• WHAT IS NEEDED
Nothing in the listing should be altered when it is copied, and no picture goes into the copy.

• DATA SEGMENT
━━━━━━━━━━

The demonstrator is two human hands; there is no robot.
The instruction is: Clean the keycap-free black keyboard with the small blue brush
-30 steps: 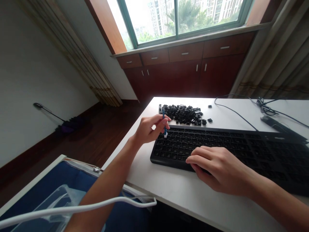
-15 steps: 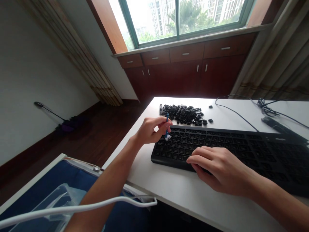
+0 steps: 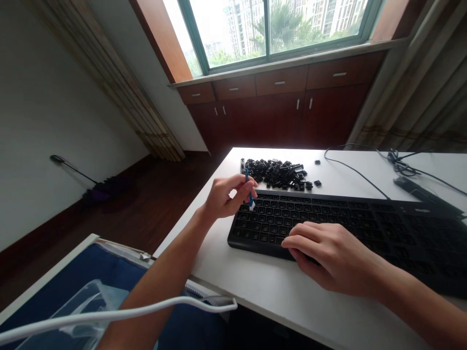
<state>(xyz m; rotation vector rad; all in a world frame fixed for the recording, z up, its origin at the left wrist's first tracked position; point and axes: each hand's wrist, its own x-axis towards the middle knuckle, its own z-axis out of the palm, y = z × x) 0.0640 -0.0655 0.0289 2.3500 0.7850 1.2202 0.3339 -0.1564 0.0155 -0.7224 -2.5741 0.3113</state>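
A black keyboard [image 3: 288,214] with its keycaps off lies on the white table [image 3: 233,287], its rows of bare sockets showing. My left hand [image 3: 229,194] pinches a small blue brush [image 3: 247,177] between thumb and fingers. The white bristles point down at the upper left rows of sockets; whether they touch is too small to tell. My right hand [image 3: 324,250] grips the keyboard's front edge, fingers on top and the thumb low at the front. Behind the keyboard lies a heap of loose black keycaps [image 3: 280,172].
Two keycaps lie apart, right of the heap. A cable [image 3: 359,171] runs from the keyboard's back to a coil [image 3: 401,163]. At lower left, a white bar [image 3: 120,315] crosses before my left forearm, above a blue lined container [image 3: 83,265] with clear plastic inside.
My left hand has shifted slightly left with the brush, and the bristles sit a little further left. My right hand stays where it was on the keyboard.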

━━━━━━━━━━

• ANSWER SECTION
The demonstrator is two human hands; there is no robot.
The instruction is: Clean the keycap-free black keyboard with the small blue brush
-30 steps: 
-15 steps: 
+0 steps: 
<state>(xyz m; rotation vector rad; all in a world frame fixed for the recording, z up, its origin at the left wrist's first tracked position; point and axes: each hand's wrist, its own x-axis towards the middle knuckle, its own z-axis out of the palm, y = z × x) 0.0640 -0.0655 0.0289 2.3500 0.7850 1.2202 0.3339 -0.1564 0.0155 -0.7224 -2.5741 0.3113</state>
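A black keyboard [image 3: 288,214] with its keycaps off lies on the white table [image 3: 233,287], its rows of bare sockets showing. My left hand [image 3: 229,194] pinches a small blue brush [image 3: 247,177] between thumb and fingers. The white bristles point down at the upper left rows of sockets; whether they touch is too small to tell. My right hand [image 3: 324,250] grips the keyboard's front edge, fingers on top and the thumb low at the front. Behind the keyboard lies a heap of loose black keycaps [image 3: 280,172].
Two keycaps lie apart, right of the heap. A cable [image 3: 359,171] runs from the keyboard's back to a coil [image 3: 401,163]. At lower left, a white bar [image 3: 120,315] crosses before my left forearm, above a blue lined container [image 3: 83,265] with clear plastic inside.
My left hand has shifted slightly left with the brush, and the bristles sit a little further left. My right hand stays where it was on the keyboard.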

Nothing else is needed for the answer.